Mile One has expanded in the past few weeks, adding a retail market section by taking on another 336 square metres of space and knocking down a wall.
"We call it the Market at Mile One," Jones said. "We've always had a retail shelf of B.C. foodie products and we've now blown it up. It's now a dedicated space that our guests can go into. Our meat fridge, which sold our sausages and our ground beef, that is now self serve."
They also added infographics on the windows on potato growing in Pemberton, on farming, on where the products they use come from. It was painted by a Vancouver artist with connections to the region.
"They're very quirky, cartoony in a Where is Waldo kind of way," Jones laughs.
"We've got an old Chevy truck box with a herb garden growing in there."
And they are continuing to search for retail products, including Anita's Organically Milled Flour products.
"We also have a large production kitchen on that other side now and that was very important for us to allow our culinary team to have more space. Now they can do more.

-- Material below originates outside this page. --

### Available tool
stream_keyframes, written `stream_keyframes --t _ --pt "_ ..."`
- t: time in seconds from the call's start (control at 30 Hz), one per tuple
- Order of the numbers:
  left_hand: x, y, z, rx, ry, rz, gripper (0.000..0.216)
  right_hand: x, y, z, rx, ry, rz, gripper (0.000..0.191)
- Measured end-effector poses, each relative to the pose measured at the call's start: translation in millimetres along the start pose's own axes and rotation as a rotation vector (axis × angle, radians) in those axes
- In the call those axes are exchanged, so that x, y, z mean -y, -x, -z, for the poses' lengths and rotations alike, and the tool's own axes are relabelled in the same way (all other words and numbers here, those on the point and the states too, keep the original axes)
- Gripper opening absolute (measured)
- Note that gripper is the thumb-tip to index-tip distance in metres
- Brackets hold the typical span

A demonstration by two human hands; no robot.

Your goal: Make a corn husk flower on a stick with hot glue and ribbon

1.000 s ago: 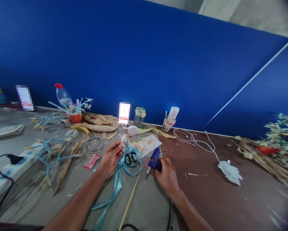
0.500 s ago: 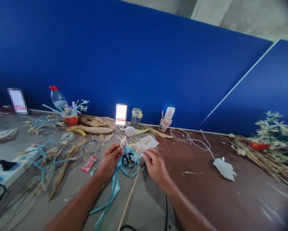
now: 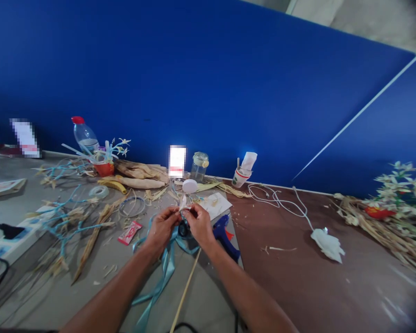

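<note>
Close together at the middle of the table, my left hand [image 3: 163,227] and my right hand [image 3: 200,225] both pinch a small pale piece of dried husk [image 3: 183,203], its tip pointing up between the fingertips. Its lower part is hidden by my fingers. Black-handled scissors [image 3: 183,229] lie just below, largely covered by the hands. Light blue ribbon [image 3: 167,264] spreads under the scissors and trails toward the front. A thin pale stick [image 3: 186,290] lies between my forearms. Beside my right wrist rests a blue glue gun [image 3: 225,238].
Blue-stemmed husk flowers [image 3: 64,233], a red candy packet [image 3: 129,232] and a power strip [image 3: 18,247] lie left. Behind stand a lit phone [image 3: 177,162], a glass jar [image 3: 199,167] and a paper cup [image 3: 241,177]. A white cable [image 3: 280,201] runs right.
My right hand has moved left to meet my left hand at the husk piece. The glue gun has come into view, while the scissors are now more covered. The view has shifted slightly.
</note>
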State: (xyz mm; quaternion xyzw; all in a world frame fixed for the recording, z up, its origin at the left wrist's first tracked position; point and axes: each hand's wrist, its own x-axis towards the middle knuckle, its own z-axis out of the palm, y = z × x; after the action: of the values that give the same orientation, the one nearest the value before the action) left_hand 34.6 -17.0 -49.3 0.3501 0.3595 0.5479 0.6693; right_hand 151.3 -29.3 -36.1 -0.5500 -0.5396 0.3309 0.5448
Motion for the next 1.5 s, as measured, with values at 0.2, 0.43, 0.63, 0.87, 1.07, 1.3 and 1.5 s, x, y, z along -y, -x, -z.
stream_keyframes --t 0.2,0.43,0.63,0.87,1.07,1.3,1.5 --pt "6.7 -0.7 2.8 -0.024 -0.265 -0.112 0.022 -2.5 0.1 -4.8 -0.056 0.008 -0.016 0.017" --pt "14.2 -0.6 6.3 -0.039 -0.565 -0.384 0.016 -7.5 5.6 -10.4 -0.100 0.096 0.016 0.014" --pt "19.1 0.1 12.8 -0.040 -0.744 -0.503 0.018 -10.8 10.4 -13.7 -0.115 0.155 0.053 0.015" --pt "15.2 0.8 8.4 -0.028 -0.625 -0.378 0.022 -8.6 14.7 -14.4 -0.122 0.071 0.057 0.015" --pt "10.8 5.3 3.2 -0.037 -0.483 -0.301 0.039 -6.8 12.3 -13.3 -0.070 -0.102 0.025 0.012" --pt "11.4 4.7 1.3 -0.015 -0.454 -0.278 0.034 -9.3 13.2 -16.0 -0.081 -0.120 -0.014 0.013" --pt "11.5 6.1 -1.5 -0.013 -0.469 -0.284 0.033 -7.6 17.9 -14.9 -0.146 -0.021 0.001 0.011"
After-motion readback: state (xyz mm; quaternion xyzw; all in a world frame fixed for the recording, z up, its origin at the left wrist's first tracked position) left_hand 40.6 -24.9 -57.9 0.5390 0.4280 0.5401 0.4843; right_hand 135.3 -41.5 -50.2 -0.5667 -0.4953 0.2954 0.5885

The business has grown and they have a little more back space and it is dedicated to doing daily service," Jones said.
And there is a hint at future Mile One products.
"When we want to reach out and do some dressings, some preserves and our own preparations, we'll need more space to do that," he says.
"The sky is the limit. We can do cooking demos in there, so many cool and different things."
8oz elk chorizo — fully cooked (can substitute your favourite chorizo sausage)
2 cups assorted wild & cultivated mushrooms — chopped into ¾" pieces
12 medium size green asparagus stalks – cut about ¾" long (woody bottom section removed)
1 cup fresh tomato — diced
3 ½ cups 36 per cent whipping cream (plus a little extra)
1 ¾ cups mozzarella cheese — grated
1 ½ cups aged white cheddar cheese — grated
4 cups cooked elbow noodles (plus a little extra) — cooked al dente
2 tbsp butter
Salt and pepper to taste
Slice chorizo in half, length wise, then slice into 1/4" pieces cross wise.
In heavy bottom wide pot, melt butter over medium heat, don't brown butter.
Add sliced chorizo to pot.
Sauté chorizo until oils start to come out, add mushrooms and gently cook.
Once mushrooms have just started to cook down add diced tomato and asparagus.
Sauté mixture together for about 30 seconds on high heat. Add whipping cream.
Allow cream to come to a boil and then simmer, reducing cream by about one third.
Add cooked elbow noodles, simmer noodles in hot cream to warm.
Add all cheese, and adjust temperature to a gentle simmer.
Incorporate cheese by stirring/folding with a heat-proof rubber spatula.
Cheese should be fully melted and adding some viscosity to the cream mixture around the noodles.
If mixture is too dry add additional cream, if too wet add a little extra pasta or cheese.
Season to taste with salt and pepper.
Present in individual bowls or family style in a large serving vessel. Makes a great comfort food meal and would go great with a fresh garden salad!